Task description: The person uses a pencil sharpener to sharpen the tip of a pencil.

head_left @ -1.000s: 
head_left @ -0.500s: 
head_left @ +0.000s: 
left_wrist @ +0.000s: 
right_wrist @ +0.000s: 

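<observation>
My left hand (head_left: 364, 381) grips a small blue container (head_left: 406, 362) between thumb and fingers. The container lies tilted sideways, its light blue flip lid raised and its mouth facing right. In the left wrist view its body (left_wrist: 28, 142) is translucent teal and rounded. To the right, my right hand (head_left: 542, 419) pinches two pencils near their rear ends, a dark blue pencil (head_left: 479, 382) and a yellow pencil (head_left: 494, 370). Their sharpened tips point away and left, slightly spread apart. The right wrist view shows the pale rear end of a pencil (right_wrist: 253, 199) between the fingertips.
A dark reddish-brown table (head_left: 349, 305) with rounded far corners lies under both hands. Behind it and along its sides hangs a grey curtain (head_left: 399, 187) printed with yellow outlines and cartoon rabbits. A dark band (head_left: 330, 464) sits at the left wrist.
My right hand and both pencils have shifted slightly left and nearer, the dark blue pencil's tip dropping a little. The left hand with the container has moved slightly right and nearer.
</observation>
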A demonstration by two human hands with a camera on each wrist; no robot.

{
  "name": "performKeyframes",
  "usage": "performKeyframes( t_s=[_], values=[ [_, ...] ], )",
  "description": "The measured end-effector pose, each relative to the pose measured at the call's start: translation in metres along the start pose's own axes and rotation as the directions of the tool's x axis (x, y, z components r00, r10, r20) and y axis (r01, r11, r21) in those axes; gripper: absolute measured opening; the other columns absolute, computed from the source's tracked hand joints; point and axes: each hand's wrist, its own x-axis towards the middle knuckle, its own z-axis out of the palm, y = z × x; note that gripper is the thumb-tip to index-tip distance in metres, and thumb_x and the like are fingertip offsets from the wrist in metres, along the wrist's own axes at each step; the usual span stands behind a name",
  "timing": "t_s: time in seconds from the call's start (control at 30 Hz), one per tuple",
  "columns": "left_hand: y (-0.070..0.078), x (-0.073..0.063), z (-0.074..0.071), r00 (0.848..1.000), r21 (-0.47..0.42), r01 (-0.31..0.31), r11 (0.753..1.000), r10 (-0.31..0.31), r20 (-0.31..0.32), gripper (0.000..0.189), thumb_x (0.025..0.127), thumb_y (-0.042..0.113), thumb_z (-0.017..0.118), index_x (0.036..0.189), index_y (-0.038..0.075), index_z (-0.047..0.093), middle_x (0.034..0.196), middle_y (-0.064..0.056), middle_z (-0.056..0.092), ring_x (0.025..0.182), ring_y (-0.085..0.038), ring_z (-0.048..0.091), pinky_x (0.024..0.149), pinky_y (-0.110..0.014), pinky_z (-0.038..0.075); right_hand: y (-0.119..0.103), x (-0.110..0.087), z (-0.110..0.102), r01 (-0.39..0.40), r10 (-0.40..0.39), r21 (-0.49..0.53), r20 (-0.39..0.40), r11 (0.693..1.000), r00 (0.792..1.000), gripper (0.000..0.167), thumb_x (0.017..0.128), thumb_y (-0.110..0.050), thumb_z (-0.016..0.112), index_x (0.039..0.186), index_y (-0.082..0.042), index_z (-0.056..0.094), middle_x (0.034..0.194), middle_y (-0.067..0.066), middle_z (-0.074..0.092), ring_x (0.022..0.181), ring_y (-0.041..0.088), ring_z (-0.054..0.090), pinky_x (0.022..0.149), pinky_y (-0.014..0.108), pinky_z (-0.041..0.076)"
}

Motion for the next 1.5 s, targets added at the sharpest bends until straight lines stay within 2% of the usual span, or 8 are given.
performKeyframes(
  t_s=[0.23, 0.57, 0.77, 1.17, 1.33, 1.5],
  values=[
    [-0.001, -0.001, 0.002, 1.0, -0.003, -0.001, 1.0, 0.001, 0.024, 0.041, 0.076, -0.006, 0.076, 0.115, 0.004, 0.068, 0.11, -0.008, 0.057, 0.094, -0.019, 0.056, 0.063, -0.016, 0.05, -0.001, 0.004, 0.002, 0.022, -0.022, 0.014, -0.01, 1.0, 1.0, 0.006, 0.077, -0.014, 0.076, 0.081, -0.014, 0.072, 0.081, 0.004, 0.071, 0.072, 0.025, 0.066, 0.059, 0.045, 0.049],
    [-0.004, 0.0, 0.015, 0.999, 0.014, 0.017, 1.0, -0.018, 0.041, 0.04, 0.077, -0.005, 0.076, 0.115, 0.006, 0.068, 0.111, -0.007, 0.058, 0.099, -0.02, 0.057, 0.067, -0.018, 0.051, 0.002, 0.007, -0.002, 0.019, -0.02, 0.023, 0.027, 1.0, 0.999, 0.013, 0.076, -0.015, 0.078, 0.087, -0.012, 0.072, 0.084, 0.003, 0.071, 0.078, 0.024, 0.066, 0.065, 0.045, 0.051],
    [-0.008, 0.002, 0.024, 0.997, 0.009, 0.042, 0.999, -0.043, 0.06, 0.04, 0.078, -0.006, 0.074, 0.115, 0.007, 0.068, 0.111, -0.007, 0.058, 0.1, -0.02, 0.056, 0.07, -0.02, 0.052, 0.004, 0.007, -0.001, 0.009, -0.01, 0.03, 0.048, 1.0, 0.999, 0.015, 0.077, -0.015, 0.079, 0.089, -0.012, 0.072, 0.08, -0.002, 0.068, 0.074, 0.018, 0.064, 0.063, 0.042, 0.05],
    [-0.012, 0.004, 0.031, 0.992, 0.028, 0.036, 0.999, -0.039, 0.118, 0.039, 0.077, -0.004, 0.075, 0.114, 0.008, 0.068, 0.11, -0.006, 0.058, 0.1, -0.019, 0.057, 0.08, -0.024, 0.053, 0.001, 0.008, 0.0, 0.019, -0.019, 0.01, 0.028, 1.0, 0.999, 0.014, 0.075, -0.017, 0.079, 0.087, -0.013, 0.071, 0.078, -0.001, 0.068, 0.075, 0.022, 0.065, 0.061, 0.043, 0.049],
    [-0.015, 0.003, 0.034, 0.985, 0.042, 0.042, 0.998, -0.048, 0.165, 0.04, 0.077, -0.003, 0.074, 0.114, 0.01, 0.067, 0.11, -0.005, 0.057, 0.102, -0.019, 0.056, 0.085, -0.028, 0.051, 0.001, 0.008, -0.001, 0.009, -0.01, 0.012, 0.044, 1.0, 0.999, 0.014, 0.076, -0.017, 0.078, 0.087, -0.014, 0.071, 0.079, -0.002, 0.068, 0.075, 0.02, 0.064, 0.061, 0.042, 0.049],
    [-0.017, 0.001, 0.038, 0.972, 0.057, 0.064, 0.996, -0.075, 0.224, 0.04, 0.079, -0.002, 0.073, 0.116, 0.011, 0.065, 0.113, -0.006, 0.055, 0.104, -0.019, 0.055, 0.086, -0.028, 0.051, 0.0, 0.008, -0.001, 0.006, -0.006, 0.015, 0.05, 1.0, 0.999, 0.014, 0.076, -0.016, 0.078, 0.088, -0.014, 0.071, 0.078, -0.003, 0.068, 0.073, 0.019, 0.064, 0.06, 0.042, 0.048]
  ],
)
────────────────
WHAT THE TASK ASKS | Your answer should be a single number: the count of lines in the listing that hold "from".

TASK SOLUTION | 2